_Stored items from a collection_
* * * *

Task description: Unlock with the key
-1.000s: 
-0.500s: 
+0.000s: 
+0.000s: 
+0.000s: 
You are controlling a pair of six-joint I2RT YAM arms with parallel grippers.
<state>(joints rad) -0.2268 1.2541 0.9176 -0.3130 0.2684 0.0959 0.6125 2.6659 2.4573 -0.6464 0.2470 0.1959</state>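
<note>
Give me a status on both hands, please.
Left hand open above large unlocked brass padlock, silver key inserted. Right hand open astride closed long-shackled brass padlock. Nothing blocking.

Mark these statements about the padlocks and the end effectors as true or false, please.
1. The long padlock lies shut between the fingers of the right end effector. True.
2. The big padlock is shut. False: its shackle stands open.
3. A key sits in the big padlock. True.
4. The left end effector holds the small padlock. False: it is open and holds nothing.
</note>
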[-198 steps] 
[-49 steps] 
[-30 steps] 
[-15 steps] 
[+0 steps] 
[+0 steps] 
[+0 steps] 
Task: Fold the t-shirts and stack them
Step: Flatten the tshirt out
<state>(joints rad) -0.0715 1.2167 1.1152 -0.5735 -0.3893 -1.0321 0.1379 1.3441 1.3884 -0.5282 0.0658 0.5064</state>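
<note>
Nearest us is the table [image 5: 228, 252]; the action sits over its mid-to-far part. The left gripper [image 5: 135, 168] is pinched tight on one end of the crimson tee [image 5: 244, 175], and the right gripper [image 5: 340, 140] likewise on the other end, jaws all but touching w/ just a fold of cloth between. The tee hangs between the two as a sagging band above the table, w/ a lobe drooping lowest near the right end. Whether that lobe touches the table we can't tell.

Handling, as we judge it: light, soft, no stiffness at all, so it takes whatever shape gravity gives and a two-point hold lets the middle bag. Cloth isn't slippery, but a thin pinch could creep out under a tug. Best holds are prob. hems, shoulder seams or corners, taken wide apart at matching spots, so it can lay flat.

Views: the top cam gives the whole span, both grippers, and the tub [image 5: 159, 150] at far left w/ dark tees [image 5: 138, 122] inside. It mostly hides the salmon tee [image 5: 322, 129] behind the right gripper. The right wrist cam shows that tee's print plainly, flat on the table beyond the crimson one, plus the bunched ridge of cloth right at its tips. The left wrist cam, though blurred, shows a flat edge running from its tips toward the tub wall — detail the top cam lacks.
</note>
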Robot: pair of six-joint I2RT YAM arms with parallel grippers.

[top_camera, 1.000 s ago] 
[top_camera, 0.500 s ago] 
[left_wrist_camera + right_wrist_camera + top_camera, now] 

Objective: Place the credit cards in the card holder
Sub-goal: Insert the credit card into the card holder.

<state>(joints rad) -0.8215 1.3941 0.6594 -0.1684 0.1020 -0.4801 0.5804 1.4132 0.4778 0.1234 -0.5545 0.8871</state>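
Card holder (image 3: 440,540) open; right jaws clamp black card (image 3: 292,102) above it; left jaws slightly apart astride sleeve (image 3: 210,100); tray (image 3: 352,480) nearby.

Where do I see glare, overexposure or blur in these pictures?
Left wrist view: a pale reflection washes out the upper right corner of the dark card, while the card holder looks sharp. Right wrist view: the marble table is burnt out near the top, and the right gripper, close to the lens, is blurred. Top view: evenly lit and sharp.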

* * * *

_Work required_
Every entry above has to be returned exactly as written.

_Output of the task_
Task description: Unlock with the key
-1.000s: 
-0.500s: 
+0.000s: 
+0.000s: 
+0.000s: 
You are controlling a pair of six-joint I2RT YAM arms with parallel grippers.
<state>(joints rad) -0.2268 1.2541 0.9176 -0.3130 0.2684 0.0959 0.6125 2.6659 2.4573 -0.6464 0.2470 0.1959</state>
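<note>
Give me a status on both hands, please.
Left hand open above large unlocked brass padlock, silver key inserted. Right hand open astride closed long-shackled brass padlock. Nothing blocking.

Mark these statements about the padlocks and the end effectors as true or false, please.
1. The long padlock lies shut between the fingers of the right end effector. True.
2. The big padlock is shut. False: its shackle stands open.
3. A key sits in the big padlock. True.
4. The left end effector holds the small padlock. False: it is open and holds nothing.
</note>
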[-198 steps] 
[-49 steps] 
[-30 steps] 
[-15 steps] 
[+0 steps] 
[+0 steps] 
[+0 steps] 
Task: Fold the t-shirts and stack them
Step: Flatten the tshirt out
<state>(joints rad) -0.0715 1.2167 1.1152 -0.5735 -0.3893 -1.0321 0.1379 1.3441 1.3884 -0.5282 0.0658 0.5064</state>
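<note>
Nearest us is the table [image 5: 228, 252]; the action sits over its mid-to-far part. The left gripper [image 5: 135, 168] is pinched tight on one end of the crimson tee [image 5: 244, 175], and the right gripper [image 5: 340, 140] likewise on the other end, jaws all but touching w/ just a fold of cloth between. The tee hangs between the two as a sagging band above the table, w/ a lobe drooping lowest near the right end. Whether that lobe touches the table we can't tell.

Handling, as we judge it: light, soft, no stiffness at all, so it takes whatever shape gravity gives and a two-point hold lets the middle bag. Cloth isn't slippery, but a thin pinch could creep out under a tug. Best holds are prob. hems, shoulder seams or corners, taken wide apart at matching spots, so it can lay flat.

Views: the top cam gives the whole span, both grippers, and the tub [image 5: 159, 150] at far left w/ dark tees [image 5: 138, 122] inside. It mostly hides the salmon tee [image 5: 322, 129] behind the right gripper. The right wrist cam shows that tee's print plainly, flat on the table beyond the crimson one, plus the bunched ridge of cloth right at its tips. The left wrist cam, though blurred, shows a flat edge running from its tips toward the tub wall — detail the top cam lacks.
</note>
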Robot: pair of six-joint I2RT YAM arms with parallel grippers.

[top_camera, 1.000 s ago] 
[top_camera, 0.500 s ago] 
[left_wrist_camera + right_wrist_camera + top_camera, now] 

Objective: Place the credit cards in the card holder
Sub-goal: Insert the credit card into the card holder.

<state>(joints rad) -0.8215 1.3941 0.6594 -0.1684 0.1020 -0.4801 0.5804 1.4132 0.4778 0.1234 -0.5545 0.8871</state>
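Card holder (image 3: 440,540) open; right jaws clamp black card (image 3: 292,102) above it; left jaws slightly apart astride sleeve (image 3: 210,100); tray (image 3: 352,480) nearby.

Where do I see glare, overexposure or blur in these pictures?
Left wrist view: a pale reflection washes out the upper right corner of the dark card, while the card holder looks sharp. Right wrist view: the marble table is burnt out near the top, and the right gripper, close to the lens, is blurred. Top view: evenly lit and sharp.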

No further output is expected for this exercise.